**Material for this exercise**
━━━

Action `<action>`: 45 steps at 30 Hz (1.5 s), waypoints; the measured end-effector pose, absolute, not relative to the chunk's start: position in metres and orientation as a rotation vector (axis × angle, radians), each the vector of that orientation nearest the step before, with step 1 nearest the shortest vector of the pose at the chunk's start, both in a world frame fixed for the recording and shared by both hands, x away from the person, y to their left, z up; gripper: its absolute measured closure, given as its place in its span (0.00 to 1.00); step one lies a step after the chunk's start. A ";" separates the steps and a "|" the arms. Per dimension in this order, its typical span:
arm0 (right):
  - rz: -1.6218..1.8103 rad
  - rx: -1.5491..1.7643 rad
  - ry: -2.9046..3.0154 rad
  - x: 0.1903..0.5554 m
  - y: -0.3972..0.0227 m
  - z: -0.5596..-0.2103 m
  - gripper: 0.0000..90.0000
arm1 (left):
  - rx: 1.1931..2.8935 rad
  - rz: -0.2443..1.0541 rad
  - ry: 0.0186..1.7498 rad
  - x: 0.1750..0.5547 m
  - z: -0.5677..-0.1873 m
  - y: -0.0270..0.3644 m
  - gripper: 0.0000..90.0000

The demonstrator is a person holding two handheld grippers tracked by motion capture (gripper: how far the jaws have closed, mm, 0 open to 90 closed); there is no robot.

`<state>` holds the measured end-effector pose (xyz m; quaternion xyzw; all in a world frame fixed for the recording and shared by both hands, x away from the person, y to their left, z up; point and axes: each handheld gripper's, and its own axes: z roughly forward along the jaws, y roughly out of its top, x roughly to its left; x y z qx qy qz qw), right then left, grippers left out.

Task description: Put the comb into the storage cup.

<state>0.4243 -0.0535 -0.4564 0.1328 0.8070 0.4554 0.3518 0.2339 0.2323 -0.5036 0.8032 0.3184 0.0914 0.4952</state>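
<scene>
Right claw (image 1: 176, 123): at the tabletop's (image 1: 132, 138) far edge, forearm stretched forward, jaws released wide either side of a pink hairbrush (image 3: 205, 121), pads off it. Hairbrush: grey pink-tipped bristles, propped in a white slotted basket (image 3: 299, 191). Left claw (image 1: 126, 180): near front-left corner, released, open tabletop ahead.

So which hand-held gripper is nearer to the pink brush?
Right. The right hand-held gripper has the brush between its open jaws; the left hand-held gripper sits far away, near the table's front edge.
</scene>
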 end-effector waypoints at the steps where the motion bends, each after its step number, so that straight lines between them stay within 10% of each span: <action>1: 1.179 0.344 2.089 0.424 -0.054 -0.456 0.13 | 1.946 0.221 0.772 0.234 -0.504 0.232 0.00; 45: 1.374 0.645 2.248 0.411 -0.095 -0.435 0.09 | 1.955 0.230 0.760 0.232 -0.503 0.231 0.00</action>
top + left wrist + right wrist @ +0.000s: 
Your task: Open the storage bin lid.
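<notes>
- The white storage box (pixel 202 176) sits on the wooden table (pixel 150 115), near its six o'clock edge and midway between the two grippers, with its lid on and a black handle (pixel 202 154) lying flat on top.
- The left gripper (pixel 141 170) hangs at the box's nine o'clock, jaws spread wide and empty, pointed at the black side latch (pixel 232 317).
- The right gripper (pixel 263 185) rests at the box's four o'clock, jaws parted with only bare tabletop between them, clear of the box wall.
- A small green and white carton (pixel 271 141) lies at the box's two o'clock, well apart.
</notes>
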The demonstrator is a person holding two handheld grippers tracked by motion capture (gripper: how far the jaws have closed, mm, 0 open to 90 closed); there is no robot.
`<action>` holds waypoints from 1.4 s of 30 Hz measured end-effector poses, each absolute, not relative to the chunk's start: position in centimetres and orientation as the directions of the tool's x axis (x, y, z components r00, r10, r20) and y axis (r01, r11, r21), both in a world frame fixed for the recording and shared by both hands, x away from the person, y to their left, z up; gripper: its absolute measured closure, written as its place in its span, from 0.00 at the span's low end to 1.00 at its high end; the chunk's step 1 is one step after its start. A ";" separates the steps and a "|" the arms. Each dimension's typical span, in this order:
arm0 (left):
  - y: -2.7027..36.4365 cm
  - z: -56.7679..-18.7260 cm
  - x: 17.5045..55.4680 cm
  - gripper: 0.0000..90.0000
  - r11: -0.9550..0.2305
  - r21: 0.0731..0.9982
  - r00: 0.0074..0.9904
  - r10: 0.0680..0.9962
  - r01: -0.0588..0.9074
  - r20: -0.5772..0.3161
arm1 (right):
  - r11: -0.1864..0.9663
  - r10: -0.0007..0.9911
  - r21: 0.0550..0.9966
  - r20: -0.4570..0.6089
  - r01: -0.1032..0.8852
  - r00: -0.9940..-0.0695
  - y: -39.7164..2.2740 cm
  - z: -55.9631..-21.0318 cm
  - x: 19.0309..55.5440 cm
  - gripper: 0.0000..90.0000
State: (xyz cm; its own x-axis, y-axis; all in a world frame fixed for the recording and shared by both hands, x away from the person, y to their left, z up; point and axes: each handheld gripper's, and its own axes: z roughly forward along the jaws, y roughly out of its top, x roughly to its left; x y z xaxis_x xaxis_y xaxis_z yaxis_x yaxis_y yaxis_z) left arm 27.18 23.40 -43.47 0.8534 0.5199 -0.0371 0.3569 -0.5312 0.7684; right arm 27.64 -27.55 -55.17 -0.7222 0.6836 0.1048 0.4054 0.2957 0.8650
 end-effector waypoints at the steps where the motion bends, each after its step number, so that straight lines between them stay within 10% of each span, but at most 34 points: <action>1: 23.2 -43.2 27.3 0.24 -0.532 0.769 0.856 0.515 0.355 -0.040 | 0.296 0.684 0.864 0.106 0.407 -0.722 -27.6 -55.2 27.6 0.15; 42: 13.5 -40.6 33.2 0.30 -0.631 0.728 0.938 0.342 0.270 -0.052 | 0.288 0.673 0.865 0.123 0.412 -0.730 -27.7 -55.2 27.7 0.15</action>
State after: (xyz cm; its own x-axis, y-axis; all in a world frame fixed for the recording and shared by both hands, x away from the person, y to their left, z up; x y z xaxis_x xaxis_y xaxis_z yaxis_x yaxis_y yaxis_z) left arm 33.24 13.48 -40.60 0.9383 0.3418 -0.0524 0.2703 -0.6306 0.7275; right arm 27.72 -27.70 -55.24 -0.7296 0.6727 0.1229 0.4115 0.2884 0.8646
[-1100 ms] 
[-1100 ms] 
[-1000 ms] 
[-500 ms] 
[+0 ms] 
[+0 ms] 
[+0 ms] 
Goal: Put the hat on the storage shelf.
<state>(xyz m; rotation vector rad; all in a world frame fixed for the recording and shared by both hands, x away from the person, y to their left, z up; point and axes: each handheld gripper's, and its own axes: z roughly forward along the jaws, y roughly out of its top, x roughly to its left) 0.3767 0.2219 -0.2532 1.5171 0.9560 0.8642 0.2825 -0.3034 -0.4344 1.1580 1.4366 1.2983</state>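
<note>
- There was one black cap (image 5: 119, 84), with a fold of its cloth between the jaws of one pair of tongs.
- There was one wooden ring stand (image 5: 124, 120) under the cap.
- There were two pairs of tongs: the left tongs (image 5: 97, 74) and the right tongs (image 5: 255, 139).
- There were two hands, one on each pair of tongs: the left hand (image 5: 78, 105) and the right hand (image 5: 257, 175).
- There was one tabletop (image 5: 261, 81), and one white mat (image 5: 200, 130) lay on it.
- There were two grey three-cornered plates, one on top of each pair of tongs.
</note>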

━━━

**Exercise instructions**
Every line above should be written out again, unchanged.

**Answer for this exercise**
Action `<action>`: 45 steps at 30 Hz (1.5 s), waypoints; the measured end-effector pose, absolute, not relative to the chunk's start: position in metres and orientation as a rotation vector (axis × angle, radians), each the vector of that orientation nearest the step before, with step 1 nearest the shortest vector of the pose at the chunk's start, both in a world frame fixed for the recording and shared by both hands, x away from the person, y to their left, z up; gripper: its absolute measured closure, given as its place in its span (0.00 to 1.00); step one lies a step after the chunk's start. A ";" separates the steps and a "|" the arms. Per dimension in this order, its typical span:
arm0 (right):
  - rz: -1.6218..1.8103 rad
  - rx: -1.5491..1.7643 rad
  - ry: -2.9046..3.0154 rad
  - x: 0.1903..0.5554 m
  - y: -0.3972..0.0227 m
  - z: -0.5596..-0.2103 m
  - gripper: 0.0000..90.0000
arm1 (left):
  - rx: 1.1931..2.8935 rad
  - rz: -0.2443..1.0541 rad
  - ry: 0.0186..1.7498 rad
  - x: 0.1750..0.5547 m
  - z: -0.5677..-0.1873 m
  - y: -0.0270..0.3644 m
  - gripper: 0.0000..90.0000

The demonstrator is a person holding two handheld grippers tracked by motion capture (gripper: how far the jaws have closed, mm, 0 open to 90 closed); there is no robot.

`<state>` holds the measured end-effector pose (xyz m; quaternion xyzw; all in a world frame fixed for the recording and shared by both hands, x away from the person, y to their left, z up; point and axes: each handheld gripper's, and its own axes: z roughly forward along the jaws, y roughly out of its top, x roughly to its left; x y z qx qy qz qw), right then left, grippers left out.

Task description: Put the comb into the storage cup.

<state>0.4243 -0.0535 -0.4564 0.1328 0.8070 0.4554 0.3518 0.2339 0.2323 -0.5036 0.8032 0.3184 0.0914 0.4952</state>
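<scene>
Right claw (image 1: 176, 123): at the tabletop's (image 1: 132, 138) far edge, forearm stretched forward, jaws released wide either side of a pink hairbrush (image 3: 205, 121), pads off it. Hairbrush: grey pink-tipped bristles, propped in a white slotted basket (image 3: 299, 191). Left claw (image 1: 126, 180): near front-left corner, released, open tabletop ahead.

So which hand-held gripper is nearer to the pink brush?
Right. The right hand-held gripper has the brush between its open jaws; the left hand-held gripper sits far away, near the table's front edge.
</scene>
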 end-effector waypoints at the steps where the motion bends, each after its step number, so that straight lines between them stay within 10% of each span: <action>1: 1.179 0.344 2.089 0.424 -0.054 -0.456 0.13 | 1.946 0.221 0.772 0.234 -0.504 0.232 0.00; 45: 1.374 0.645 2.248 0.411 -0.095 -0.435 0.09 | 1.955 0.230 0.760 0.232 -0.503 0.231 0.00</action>
top + left wrist + right wrist @ +0.000s: 
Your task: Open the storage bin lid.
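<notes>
- The white storage box (pixel 202 176) sits on the wooden table (pixel 150 115), near its six o'clock edge and midway between the two grippers, with its lid on and a black handle (pixel 202 154) lying flat on top.
- The left gripper (pixel 141 170) hangs at the box's nine o'clock, jaws spread wide and empty, pointed at the black side latch (pixel 232 317).
- The right gripper (pixel 263 185) rests at the box's four o'clock, jaws parted with only bare tabletop between them, clear of the box wall.
- A small green and white carton (pixel 271 141) lies at the box's two o'clock, well apart.
</notes>
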The demonstrator is a person holding two handheld grippers tracked by motion capture (gripper: how far the jaws have closed, mm, 0 open to 90 closed); there is no robot.
`<action>` holds waypoints from 1.4 s of 30 Hz measured end-effector poses, each absolute, not relative to the chunk's start: position in centimetres and orientation as the directions of the tool's x axis (x, y, z components r00, r10, r20) and y axis (r01, r11, r21), both in a world frame fixed for the recording and shared by both hands, x away from the person, y to their left, z up; gripper: its absolute measured closure, written as its place in its span, from 0.00 at the span's low end to 1.00 at its high end; the chunk's step 1 is one step after its start. A ";" separates the steps and a "|" the arms. Each dimension's typical span, in this order:
arm0 (left):
  - y: -2.7027..36.4365 cm
  - z: -56.7679..-18.7260 cm
  - x: 17.5045..55.4680 cm
  - gripper: 0.0000..90.0000
  - r11: -0.9550..0.2305
  - r21: 0.0731..0.9982
  - r00: 0.0074..0.9904
  - r10: 0.0680..0.9962
  - r01: -0.0588..0.9074
  - r20: -0.5772..0.3161
arm1 (right):
  - r11: -0.1864..0.9663
  - r10: -0.0007..0.9911
  - r21: 0.0550..0.9966
  - r20: -0.4570..0.6089
  - r01: -0.1032..0.8852
  - r00: -0.9940..-0.0695
  - y: -39.7164..2.2740 cm
  - z: -55.9631..-21.0318 cm
  - x: 19.0309..55.5440 cm
  - gripper: 0.0000..90.0000
State: (xyz cm; its own x-axis, y-axis; all in a world frame fixed for the recording and shared by both hands, x away from the person, y to their left, z up; point and axes: each handheld gripper's, and its own axes: z roughly forward along the jaws, y roughly out of its top, x roughly to its left; x y z xaxis_x xaxis_y xaxis_z yaxis_x yaxis_y yaxis_z) left arm 27.18 23.40 -43.47 0.8534 0.5199 -0.0371 0.3569 -0.5312 0.7684; right arm 27.64 -27.55 -55.17 -0.7222 0.6836 0.1048 0.4054 0.2957 0.8650
 end-effector waypoints at the steps where the motion bends, each after its step number, so that straight lines between them stay within 10% of each span, but at most 34 points: <action>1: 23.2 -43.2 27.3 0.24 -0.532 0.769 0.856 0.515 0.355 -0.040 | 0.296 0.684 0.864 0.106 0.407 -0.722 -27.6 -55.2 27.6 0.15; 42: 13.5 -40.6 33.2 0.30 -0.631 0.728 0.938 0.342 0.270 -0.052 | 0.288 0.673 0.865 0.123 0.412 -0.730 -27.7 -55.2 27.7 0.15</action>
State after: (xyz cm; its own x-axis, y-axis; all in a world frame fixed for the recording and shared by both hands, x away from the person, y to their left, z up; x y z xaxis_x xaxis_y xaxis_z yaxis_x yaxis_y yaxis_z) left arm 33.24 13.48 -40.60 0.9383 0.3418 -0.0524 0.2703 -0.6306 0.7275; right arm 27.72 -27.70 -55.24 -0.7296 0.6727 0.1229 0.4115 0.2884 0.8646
[-1100 ms] 
[-1100 ms] 
[-1000 ms] 
[-500 ms] 
[+0 ms] 
[+0 ms] 
[+0 ms] 
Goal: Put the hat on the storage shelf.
<state>(xyz m; rotation vector rad; all in a world frame fixed for the recording and shared by both hands, x away from the person, y to their left, z up; point and axes: each handheld gripper's, and its own axes: z roughly forward along the jaws, y roughly out of its top, x roughly to its left) 0.3767 0.2219 -0.2532 1.5171 0.9560 0.8642 0.2825 -0.3034 -0.4344 1.1580 1.4366 1.2983</state>
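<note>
- There was one black cap (image 5: 119, 84), with a fold of its cloth between the jaws of one pair of tongs.
- There was one wooden ring stand (image 5: 124, 120) under the cap.
- There were two pairs of tongs: the left tongs (image 5: 97, 74) and the right tongs (image 5: 255, 139).
- There were two hands, one on each pair of tongs: the left hand (image 5: 78, 105) and the right hand (image 5: 257, 175).
- There was one tabletop (image 5: 261, 81), and one white mat (image 5: 200, 130) lay on it.
- There were two grey three-cornered plates, one on top of each pair of tongs.
</note>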

Nothing else is needed to complete the exercise.